Weber metodolojisinin önemli bir yönü toplum içinde grupların belirleyici rolü ile ilgili fikirleridir. Marx için “sınıf”, toplum analizinin esas miyarıdır. “Sınıf” topluluğun “şekli”ni verir. Weber’de ise “sınıf” topluluk içinde belirebilecek birkaç grup tipinin yalnız biridir. Weber’e göre sınıf “pazar şansları”na göre kümeleşen bir gruptur. Fakat bunun yanında siyasi güce sahip olmanın kümeleştirdiği gruplar vardır. Bunların küme esası “statü”dür. Osmanlı topluluğu için “statü” çok önemli bir rol oynar. Weber’e göre bu gruplardan yalnız biri değil, tümü birden toplum denkleminin dinamiğinin içine girer. Gene bunların Weber açısından “şeyler” olmadığı, Weber’in burada bir kontrast yaratarak topluluğun çalışmasını anlatmaya çalıştığını hatırlamak gerekir. Weber’in sosyoloji bilimine en önemli katkıları kapitalizm sosyolojisi, siyaset sosyolojisi, örgüt sosyolojisi ve din sosyolojisi alanlarında olmuştur.

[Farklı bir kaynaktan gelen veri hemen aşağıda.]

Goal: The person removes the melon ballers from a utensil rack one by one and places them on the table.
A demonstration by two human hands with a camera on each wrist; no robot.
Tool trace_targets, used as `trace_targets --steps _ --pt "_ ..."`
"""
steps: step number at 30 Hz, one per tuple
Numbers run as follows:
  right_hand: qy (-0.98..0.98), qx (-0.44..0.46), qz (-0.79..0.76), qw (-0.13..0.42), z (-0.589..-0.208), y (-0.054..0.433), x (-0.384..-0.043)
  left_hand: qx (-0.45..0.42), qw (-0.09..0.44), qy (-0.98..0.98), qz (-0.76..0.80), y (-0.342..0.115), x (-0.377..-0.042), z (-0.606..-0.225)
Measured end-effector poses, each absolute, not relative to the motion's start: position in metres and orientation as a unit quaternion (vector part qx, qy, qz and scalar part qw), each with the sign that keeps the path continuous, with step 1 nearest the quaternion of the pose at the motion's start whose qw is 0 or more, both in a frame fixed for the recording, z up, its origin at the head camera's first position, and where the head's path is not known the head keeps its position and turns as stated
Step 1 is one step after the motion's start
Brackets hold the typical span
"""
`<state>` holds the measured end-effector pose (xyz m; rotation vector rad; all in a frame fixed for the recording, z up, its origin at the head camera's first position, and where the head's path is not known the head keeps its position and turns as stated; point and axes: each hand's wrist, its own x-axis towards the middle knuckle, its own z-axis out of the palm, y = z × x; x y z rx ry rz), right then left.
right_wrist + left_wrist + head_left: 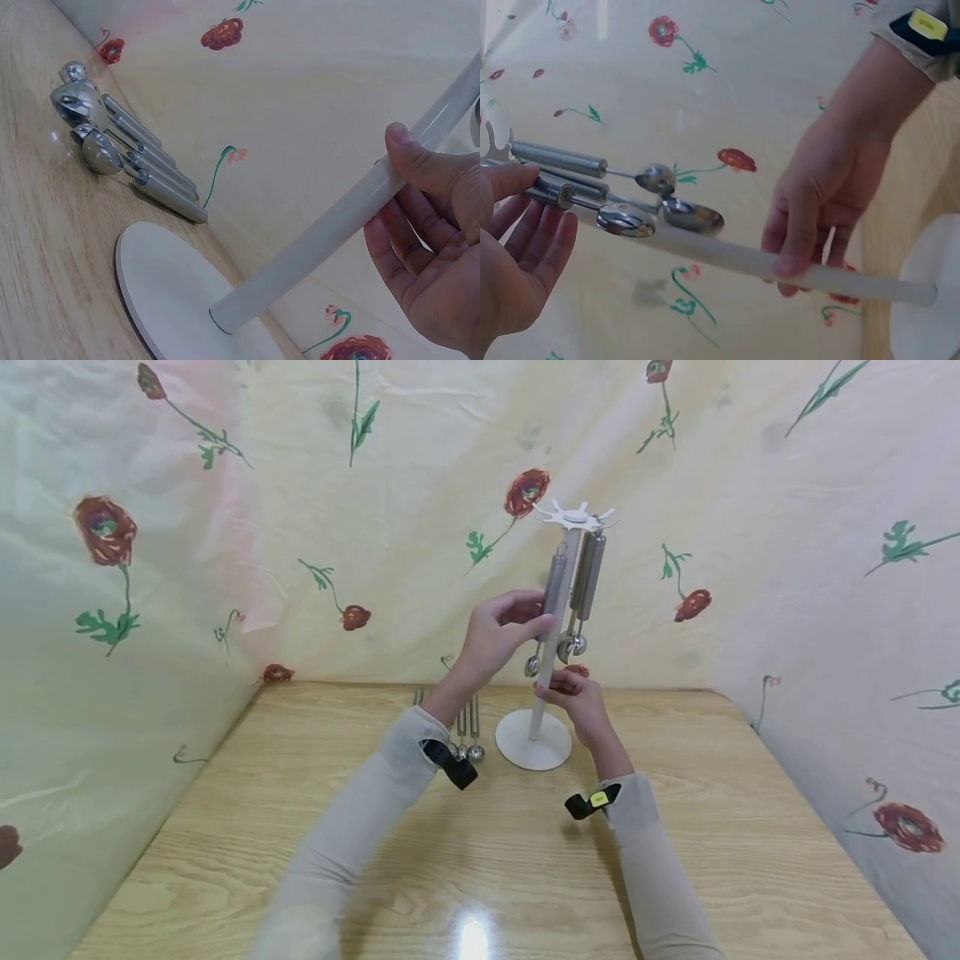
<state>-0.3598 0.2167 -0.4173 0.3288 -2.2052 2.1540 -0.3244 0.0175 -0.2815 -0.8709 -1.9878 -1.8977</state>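
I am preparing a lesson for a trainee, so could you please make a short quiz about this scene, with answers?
1. Which hand grips the white pole?
2. True or false: the left hand holds a metal utensil by its bowl.
3. In the head view, the utensils on the table lie on which side of the round base? A) left B) right

Key: 1. The right hand. 2. False; by its handle. 3. A.

Pale grey sleeves (348,843) bear black wristbands (450,764), the right yellow-labelled.
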Motion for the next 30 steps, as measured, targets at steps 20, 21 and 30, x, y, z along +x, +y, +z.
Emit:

Ancak bu konularda ileri sürdüğü görüşler birbirinden ayrı incelemeler değildir. Örneğin Weber’in en önde gelen kavramlarından biri olan “rasyonellik” bütün bu alanlarda kullanılan bir ölçüttür. Kapitalizm, dünyaya bağlı Kalvinist züht’ün insanlara hesaplı bir yaşam önermesi açısından her ne kadar bir hazırlık safhasından geçmişse de ancak “rasyonellik” yoluyla bildiğimiz çağdaş, birikimci kapitalizm şeklini almıştır. Rasyonelliğin hukuk kurallarına girmesi hukukun bugün en belirgin yönünü teşkil eden formel yönünü geliştirmiştir. Siyasette rasyonel bürokratikleşme örgütsel yaşamın gittikçe mekanikleşmesi ve dünyanın “efsununu” kaybetmesiyle sonuçlanmıştır. Siyasette bürokratikleşme kişinin siyasi yaratıcılığını gittikçe “kör”letmektedir. Weber’in rasyonelliğin her şeye hâkim olmaya başlaması karşısındaki korkusunda Nietzsche’nin fikirlerinin izi açıkça görülmektedir.
Weber’i anlamanın zorluklarından biri düşüncesinin zıtlıklarından ileri gelmektedir. Toplumu en ince analitik araçlarla inceleyen bilimciyi, savaşın Almanya’nın “ruhunu temizleyeceğine” inanan kişiyle bağdaştırmak kolay değildir. Max Weber’in “fildişi kule”ye kapanmaya razı olmamış olması bu zıtlıkları yaratan esas unsur sayılabilir. Bu zıtlıklara rağmen, Weber’in büyük eseri Wirtschaft und Gesellschaft bize toplumsal kurumların çalışmasını daha küçük birimlere indirerek bunların fark ve benzerliklerini anlatma bakımından eşsiz bir kavram birikimi sunmaktadır.